YOUR GOAL
Please repeat only the stretch of records running from the first line through the line that contains "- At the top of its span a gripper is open".

(Dataset items)
>>>>>

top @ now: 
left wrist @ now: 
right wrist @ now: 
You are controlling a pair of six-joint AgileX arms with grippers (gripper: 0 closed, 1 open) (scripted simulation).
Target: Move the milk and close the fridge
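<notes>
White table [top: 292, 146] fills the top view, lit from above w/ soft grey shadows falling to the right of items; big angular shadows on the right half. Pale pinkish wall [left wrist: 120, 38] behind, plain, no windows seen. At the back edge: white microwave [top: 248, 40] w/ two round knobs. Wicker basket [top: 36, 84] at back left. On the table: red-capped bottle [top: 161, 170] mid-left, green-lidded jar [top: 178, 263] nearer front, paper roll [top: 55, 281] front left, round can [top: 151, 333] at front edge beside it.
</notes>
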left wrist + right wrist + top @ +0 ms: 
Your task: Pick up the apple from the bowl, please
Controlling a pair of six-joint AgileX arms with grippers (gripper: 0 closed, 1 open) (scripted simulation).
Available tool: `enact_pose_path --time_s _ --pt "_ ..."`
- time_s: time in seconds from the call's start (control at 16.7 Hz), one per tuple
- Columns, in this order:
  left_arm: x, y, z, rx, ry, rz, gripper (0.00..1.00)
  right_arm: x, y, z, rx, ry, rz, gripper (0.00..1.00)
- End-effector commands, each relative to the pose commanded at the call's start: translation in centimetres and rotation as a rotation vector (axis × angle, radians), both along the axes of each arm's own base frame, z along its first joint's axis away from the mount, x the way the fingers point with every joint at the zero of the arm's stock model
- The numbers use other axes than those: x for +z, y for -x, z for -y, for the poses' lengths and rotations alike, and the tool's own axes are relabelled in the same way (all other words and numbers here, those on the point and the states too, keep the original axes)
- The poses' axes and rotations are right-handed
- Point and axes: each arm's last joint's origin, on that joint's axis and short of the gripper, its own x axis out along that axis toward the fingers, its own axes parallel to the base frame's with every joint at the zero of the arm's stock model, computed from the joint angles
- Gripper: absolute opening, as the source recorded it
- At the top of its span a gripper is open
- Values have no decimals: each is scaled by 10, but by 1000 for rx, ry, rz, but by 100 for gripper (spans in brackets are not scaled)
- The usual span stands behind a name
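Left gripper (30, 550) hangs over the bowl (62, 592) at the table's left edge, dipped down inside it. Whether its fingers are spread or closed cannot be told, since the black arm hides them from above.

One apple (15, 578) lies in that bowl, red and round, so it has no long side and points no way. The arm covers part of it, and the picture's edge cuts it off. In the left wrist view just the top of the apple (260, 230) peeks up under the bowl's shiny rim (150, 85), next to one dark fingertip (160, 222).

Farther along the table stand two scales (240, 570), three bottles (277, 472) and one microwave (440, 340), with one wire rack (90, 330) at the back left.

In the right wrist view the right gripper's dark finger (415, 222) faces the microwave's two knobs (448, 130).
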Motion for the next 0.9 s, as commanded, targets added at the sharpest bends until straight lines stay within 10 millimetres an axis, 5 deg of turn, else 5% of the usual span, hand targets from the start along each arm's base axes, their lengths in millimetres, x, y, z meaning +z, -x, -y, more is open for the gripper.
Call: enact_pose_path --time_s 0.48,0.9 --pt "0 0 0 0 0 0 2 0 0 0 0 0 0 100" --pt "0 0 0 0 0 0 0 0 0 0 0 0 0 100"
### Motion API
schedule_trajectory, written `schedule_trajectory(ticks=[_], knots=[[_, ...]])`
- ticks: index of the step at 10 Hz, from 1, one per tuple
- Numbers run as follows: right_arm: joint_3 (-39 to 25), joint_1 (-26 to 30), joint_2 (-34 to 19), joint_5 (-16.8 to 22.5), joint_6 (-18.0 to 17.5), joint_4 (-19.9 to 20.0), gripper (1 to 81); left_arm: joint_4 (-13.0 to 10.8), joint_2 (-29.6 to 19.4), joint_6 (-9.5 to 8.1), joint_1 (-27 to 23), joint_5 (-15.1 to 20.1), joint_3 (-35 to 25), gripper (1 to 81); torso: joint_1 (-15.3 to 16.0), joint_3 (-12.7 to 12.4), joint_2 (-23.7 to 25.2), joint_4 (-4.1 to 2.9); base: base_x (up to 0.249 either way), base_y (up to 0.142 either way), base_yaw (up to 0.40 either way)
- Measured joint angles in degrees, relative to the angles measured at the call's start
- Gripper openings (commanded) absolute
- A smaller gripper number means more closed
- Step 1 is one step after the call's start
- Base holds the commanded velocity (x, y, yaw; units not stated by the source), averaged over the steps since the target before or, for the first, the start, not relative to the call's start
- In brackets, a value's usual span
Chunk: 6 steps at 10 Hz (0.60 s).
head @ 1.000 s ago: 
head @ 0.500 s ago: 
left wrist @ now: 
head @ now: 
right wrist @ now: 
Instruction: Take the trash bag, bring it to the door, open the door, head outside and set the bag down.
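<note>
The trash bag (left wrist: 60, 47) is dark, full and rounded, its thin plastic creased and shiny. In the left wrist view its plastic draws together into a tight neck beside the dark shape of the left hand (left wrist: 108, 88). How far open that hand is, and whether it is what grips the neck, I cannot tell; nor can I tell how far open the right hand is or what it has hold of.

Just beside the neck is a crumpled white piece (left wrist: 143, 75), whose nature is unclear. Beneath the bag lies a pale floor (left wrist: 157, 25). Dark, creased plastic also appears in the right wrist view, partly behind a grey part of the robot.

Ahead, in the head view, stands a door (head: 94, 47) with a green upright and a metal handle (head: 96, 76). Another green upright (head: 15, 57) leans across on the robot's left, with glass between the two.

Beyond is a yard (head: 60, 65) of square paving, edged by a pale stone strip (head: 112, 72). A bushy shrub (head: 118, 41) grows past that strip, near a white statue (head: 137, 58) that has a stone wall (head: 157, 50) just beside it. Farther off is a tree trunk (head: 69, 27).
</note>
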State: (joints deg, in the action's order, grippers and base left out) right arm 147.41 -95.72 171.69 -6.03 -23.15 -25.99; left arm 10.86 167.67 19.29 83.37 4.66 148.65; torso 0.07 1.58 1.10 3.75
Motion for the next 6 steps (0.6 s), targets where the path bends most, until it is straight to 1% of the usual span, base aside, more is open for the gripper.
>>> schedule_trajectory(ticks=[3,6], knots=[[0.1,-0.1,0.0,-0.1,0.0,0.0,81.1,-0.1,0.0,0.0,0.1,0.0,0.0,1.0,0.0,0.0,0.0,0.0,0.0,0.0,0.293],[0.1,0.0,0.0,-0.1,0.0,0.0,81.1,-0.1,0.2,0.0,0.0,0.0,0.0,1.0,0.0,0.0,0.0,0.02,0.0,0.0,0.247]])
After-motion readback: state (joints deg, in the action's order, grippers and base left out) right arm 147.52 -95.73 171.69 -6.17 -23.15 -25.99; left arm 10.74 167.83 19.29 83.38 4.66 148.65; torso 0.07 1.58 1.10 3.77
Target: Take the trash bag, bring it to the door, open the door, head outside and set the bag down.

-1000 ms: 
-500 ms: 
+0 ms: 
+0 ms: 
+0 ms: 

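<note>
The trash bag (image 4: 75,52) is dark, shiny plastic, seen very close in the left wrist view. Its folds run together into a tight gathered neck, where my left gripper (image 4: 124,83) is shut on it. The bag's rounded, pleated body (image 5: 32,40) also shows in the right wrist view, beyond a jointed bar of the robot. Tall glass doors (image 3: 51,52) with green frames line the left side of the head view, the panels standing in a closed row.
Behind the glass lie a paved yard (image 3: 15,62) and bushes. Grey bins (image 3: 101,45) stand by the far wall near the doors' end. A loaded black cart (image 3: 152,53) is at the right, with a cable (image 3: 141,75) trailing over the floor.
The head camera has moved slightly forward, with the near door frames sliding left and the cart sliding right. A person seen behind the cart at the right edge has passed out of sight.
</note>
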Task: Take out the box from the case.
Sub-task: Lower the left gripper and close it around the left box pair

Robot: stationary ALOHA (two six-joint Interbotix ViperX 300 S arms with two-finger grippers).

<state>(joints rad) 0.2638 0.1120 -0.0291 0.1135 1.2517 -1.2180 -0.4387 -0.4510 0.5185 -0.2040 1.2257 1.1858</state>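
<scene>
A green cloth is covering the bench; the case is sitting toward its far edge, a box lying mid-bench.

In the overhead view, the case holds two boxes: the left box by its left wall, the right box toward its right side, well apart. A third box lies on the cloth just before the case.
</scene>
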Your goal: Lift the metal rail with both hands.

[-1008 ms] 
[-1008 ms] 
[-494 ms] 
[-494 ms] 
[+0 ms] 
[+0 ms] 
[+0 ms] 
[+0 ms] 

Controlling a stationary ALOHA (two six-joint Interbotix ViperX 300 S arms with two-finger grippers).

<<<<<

FINISHED TASK
top @ now: 
left wrist @ now: 
right wrist @ now: 
You are controlling a pair of six-joint AgileX arms with grippers (gripper: 0 closed, 1 open) (scripted simulation).
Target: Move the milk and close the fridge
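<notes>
White table [top: 292, 146] fills the top view, lit from above w/ soft grey shadows falling to the right of items; big angular shadows on the right half. Pale pinkish wall [left wrist: 120, 38] behind, plain, no windows seen. At the back edge: white microwave [top: 248, 40] w/ two round knobs. Wicker basket [top: 36, 84] at back left. On the table: red-capped bottle [top: 161, 170] mid-left, green-lidded jar [top: 178, 263] nearer front, paper roll [top: 55, 281] front left, round can [top: 151, 333] at front edge beside it.
</notes>
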left wrist + right wrist + top @ +0 ms: 
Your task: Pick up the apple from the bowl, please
Controlling a pair of six-joint AgileX arms with grippers (gripper: 0 closed, 1 open) (scripted simulation).
Available tool: `enact_pose_path --time_s _ --pt "_ ..."`
- time_s: time in seconds from the call's start (control at 16.7 Hz), one per tuple
- Columns, in this order:
  left_arm: x, y, z, rx, ry, rz, gripper (0.00..1.00)
  right_arm: x, y, z, rx, ry, rz, gripper (0.00..1.00)
- End-effector commands, each relative to the pose commanded at the call's start: translation in centimetres and rotation as a rotation vector (axis × angle, radians), both along the axes of each arm's own base frame, z along its first joint's axis away from the mount, x the way the fingers point with every joint at the zero of the arm's stock model
- The numbers use other axes than those: x for +z, y for -x, z for -y, for the poses' lengths and rotations alike, and the tool's own axes are relabelled in the same way (all other words and numbers here, those on the point and the states too, keep the original axes)
- The poses' axes and rotations are right-handed
- Point and axes: each arm's last joint's origin, on that joint's axis and short of the gripper, its own x axis out along that axis toward the fingers, its own axes parallel to the base frame's with every joint at the zero of the arm's stock model, computed from the joint angles
- Gripper: absolute opening, as the source recorded it
- At the top of its span a gripper is open

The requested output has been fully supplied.